Efruxifermin in non-alcoholic steatohepatitis: a randomized, double-blind, placebo-controlled, phase 2a trial

Preclinical and clinical data suggest that fibroblast growth factor 21 (FGF21) is anti-fibrotic, improves metabolic status and has potential to treat non-alcoholic steatohepatitis (NASH). We assessed the safety and efficacy of efruxifermin, a long-acting Fc-FGF21 fusion protein, for the treatment of NASH. BALANCED was a randomized, placebo-controlled study in patients with NASH conducted at 27 centers in the United States (ClinicalTrials.gov NCT03976401). Eighty patients, stratified by hepatic fat fraction (HFF) and fibrosis stage, were randomized using a centrally administered minimization algorithm 1:1:1:1 to receive placebo (n = 21) or efruxifermin 28 mg (n = 19), efruxifermin 50 mg (n = 20) or efruxifermin 70 mg (n = 20) via weekly subcutaneous injection for 16 weeks. The primary endpoint-absolute change from baseline in HFF measured as magnetic resonance imaging-proton density fat fraction at week 12-was met.

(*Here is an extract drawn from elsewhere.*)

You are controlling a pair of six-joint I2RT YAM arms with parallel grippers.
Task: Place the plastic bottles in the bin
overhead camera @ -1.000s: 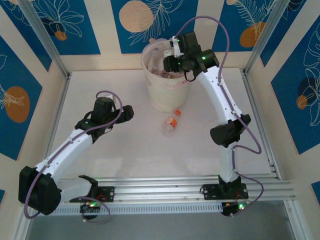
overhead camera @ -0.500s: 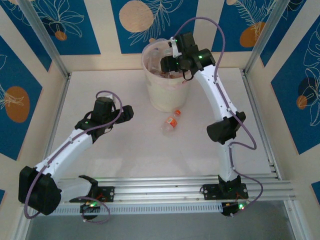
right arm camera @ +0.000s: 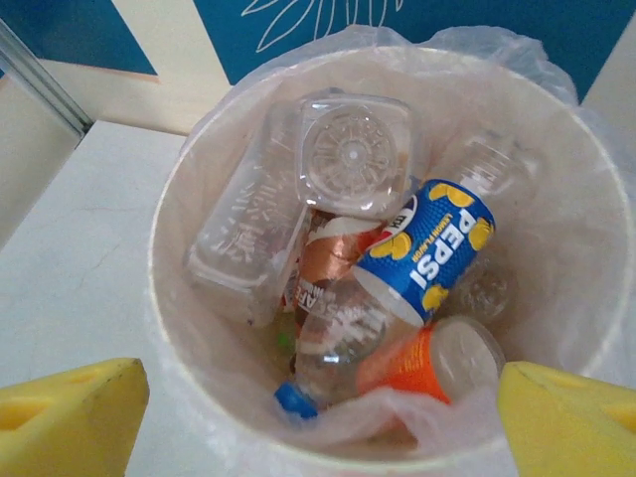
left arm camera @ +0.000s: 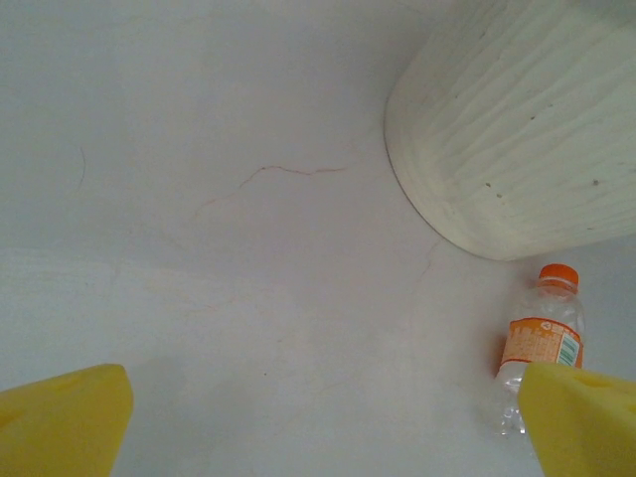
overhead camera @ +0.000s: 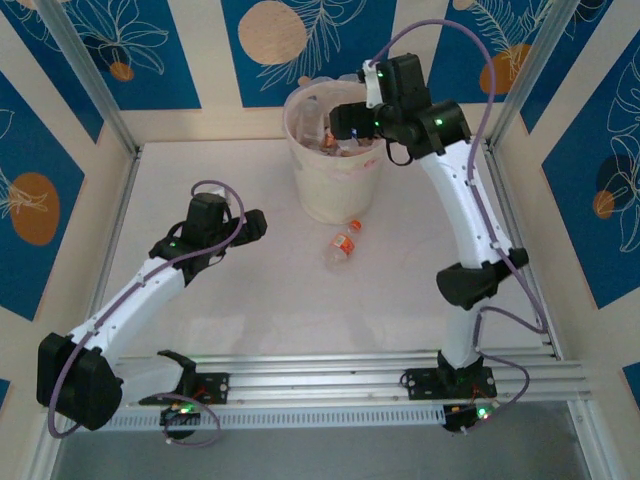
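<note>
Yellow pads (right arm camera: 70,417) of right gripper (overhead camera: 345,120) wide apart, empty, poised over bin (overhead camera: 335,195) mouth; bottles (right arm camera: 427,248) piled inside. Lift straight up, avoid snagging bag liner (right arm camera: 497,45). Jaws of left gripper (left arm camera: 323,422) apart too, arm stretched low over table (left arm camera: 248,248), facing lone bottle (left arm camera: 537,343) lying beside bin base.

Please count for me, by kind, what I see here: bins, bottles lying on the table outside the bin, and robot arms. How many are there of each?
Bin: 1
Bottle on the table: 1
Robot arms: 2 (left arm, right arm)
Total: 4
</note>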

For the full analysis set, the least squares mean absolute changes (one-sided 97.5% confidence interval) from baseline in HFF were -12.3% (-infinity (-inf), -10.3), -13.4% (-inf, -11.4) and -14.1% (-inf, -12.1) in the 28-, 50- and 70-mg groups, respectively, versus 0.3% (-inf, 1.6) in the placebo group, with statistically significant differences between efruxifermin groups and placebo (P < 0.0001 each). Overall, 70 of 79 patients who received the study drug (89%) experienced at least one treatment-emergent adverse event (TEAE), with the majority grade 1-2 (64 (81%)), five (6%) grade 3 and one grade 4. The most commonly reported drug-related TEAEs were grade 1-2 gastrointestinal (36 (46%)). Treatment with efruxifermin significantly reduced HFF in patients with F1-F3 stage NASH, with an acceptable safety profile.